The 15-kg. (33-lb.), 10-watt, solar-powered Indian rover will include a laser ablation tool for spectral analysis of rocks and soil, and video cameras for navigation. (AW&ST)
In May 2010, ISRO and Roskosmos dropped plans for a Russian rover, opting for a 15 kg Indian rover..
The rover has been designed in Russia but is being fabricated to Russians specs by Indian scientists.
Using the rover, ISRO scientists hope to hone their deep space communication technology - transmission of commands to the payloads and reception of data collected by them - for future planetary exploration.
Chemical analysis of the lunar soil is a secondary aim of the Indian rover.
The 15-kg (33-lb) rover will be powered by solar panels. It will carry up to two kilograms of scientific payload. It could be used to collect soil samples and analyse them.
There will be two payloads on the rover for analysis of lunar soil.
Both instruments are expected to carry out elemental analysis of the lunar surface near the landing site.
A significant part of the rover, including its communication package, is being fabricated in Kerala.
On September 10, 2011, ISRO announced that it is ready to start building an engineering test model of the rover for testing with the lunar surface simulator.
IIT Kanpur is developing subsystems to provide mobility to the Indian rover to be placed on the moon by the Chandrayaan-2 lander.
The components being developed are: stereophonic camera based 3D vsion, kinematic traction control, and motor dynamics of the rover's six wheels.
The 3D vision component is being developed by Dr. K.S. Venkatesh, Associate Professor of Electrical engineering.
3D vision involves generating structured light based 3D map of lunar terrain, Dr Ashish Dutta, Associate Professor of mechanical engineering at IITK told HT:
“As there is no ready made map of the lunar surface, the focus is to use structured light to generate a map of the lunar terrain after landing. Based on the map the robot is expected to move from one point to another for experiments.
Kinematics and path planning involves using the generated map to move to a desired location, choosing the safest path to travel over the lunar terrain which has craters, rocks and dust.
The path chosen should not only be safe but also involve least energy consumption, Dutta said. The system has to factor in moon's lower (1/6th) gravity and the mandate for zero errors.
The stereo vision cameras will provide the ground team controlling the rovers a 3D view of the surrounding terrain.
The rover will have six wheels each driven by an independent electrical motor. Four of the wheels will also be capable of independent steering. A total of 10 electrical motors will be used for traction and steering.
Kinematic traction control will enable the rover to negotiate the rough lunar terrain using independent steering provided on four of its wheels.
IIT Kanpur reported completing the project in March 2012. [via HT]

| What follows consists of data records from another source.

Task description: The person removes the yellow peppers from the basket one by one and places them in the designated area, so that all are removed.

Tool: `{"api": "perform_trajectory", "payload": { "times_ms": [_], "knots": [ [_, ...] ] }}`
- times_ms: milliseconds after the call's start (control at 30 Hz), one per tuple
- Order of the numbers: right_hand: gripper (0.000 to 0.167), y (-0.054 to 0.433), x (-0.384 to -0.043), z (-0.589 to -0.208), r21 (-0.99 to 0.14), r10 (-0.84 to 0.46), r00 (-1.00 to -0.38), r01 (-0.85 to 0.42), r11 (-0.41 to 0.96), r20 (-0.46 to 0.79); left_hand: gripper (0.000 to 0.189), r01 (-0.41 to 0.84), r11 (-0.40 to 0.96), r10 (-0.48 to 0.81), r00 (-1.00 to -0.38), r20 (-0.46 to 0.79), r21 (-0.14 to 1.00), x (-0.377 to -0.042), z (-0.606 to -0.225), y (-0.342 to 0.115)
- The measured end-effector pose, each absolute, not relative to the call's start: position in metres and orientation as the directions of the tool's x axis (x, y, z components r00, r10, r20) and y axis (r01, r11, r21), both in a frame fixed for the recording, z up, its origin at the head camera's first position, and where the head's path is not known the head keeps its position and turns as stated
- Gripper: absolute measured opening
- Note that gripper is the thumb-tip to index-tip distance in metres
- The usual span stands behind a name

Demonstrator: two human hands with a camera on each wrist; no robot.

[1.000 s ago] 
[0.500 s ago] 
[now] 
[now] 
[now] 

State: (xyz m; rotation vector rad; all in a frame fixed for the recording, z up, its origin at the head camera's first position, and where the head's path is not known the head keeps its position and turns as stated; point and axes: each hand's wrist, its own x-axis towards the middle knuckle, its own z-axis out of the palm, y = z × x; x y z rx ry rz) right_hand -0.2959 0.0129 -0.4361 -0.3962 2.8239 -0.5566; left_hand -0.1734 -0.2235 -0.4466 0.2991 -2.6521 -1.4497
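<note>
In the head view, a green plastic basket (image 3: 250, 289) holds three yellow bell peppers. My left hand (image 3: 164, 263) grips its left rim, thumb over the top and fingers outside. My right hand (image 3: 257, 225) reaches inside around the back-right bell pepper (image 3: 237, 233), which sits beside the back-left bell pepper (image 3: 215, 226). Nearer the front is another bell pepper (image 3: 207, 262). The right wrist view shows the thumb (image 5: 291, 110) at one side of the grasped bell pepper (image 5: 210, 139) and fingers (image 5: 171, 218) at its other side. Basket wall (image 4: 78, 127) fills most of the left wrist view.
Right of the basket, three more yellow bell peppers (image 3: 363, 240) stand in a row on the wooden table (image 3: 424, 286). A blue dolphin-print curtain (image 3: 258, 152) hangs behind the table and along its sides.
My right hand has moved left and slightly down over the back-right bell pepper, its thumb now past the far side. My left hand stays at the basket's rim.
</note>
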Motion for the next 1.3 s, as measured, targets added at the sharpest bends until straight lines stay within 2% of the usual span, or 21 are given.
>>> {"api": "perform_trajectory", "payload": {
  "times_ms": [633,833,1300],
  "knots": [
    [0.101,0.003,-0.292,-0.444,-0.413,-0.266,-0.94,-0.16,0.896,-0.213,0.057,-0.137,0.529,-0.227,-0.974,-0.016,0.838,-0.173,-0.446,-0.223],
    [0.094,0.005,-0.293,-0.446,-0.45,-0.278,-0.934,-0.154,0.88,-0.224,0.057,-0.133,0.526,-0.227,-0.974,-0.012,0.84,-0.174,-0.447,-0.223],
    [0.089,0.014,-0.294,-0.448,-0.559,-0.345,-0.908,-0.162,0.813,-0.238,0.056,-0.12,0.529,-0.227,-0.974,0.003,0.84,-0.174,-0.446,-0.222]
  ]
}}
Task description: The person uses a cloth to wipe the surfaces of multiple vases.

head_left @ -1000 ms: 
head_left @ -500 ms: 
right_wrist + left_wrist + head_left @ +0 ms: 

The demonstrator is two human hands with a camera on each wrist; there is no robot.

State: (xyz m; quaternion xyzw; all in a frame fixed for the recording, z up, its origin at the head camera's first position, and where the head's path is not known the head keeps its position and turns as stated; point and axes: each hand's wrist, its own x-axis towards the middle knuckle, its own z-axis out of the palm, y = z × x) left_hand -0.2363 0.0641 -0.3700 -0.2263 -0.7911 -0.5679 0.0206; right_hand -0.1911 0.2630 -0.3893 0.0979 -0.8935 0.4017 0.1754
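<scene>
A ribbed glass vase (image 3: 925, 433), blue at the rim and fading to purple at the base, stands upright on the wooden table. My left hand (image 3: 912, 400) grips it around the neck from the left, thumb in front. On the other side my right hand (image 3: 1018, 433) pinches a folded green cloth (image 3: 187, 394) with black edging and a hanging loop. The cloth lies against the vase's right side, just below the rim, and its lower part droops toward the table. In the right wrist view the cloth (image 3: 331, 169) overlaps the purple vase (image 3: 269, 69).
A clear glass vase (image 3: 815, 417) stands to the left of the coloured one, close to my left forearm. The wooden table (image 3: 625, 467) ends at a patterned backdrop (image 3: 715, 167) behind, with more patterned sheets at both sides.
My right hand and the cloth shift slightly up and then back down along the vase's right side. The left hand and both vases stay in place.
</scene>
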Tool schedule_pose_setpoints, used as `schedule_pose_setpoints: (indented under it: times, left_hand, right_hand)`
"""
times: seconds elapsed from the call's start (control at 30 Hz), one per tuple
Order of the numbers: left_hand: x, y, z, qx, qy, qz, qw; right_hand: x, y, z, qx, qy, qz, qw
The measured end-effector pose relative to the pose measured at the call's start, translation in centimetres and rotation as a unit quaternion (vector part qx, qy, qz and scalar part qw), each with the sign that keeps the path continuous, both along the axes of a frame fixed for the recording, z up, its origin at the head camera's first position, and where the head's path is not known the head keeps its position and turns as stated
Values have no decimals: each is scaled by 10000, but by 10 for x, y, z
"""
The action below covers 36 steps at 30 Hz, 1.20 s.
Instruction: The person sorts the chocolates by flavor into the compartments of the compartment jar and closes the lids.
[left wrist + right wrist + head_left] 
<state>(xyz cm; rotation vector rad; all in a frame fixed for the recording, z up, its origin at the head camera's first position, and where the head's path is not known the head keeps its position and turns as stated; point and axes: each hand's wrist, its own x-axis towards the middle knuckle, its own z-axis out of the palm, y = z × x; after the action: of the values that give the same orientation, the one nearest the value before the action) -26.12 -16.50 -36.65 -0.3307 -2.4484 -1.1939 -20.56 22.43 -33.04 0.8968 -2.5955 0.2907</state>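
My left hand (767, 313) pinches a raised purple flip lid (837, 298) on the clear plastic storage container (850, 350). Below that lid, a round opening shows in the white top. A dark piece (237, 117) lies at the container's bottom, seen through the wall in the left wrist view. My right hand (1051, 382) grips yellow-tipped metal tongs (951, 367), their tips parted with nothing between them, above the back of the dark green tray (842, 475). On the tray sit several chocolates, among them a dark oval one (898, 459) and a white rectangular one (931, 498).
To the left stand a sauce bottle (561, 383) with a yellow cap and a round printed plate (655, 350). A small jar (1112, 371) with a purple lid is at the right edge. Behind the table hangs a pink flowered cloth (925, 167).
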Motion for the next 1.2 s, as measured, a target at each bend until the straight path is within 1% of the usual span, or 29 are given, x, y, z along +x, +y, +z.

The developed systems will now be handed over to ISRO for final testing and evaluation.
ISRO is setting up a center in Bangalore for testing of the Chandrayaan-2 rovers and lander, which will have a test area mimicking the lunar terrain and conditions. The Russian rover too will be tested there before being fitted to Chandrayaan-2.
Because of recent speculation that the dense packing of 11 payloads in the Chandrayaan lunar orbiter led to its overheating and subsequent loss, ISRO scientists are less keen to invite payloads from outside space agencies or universities.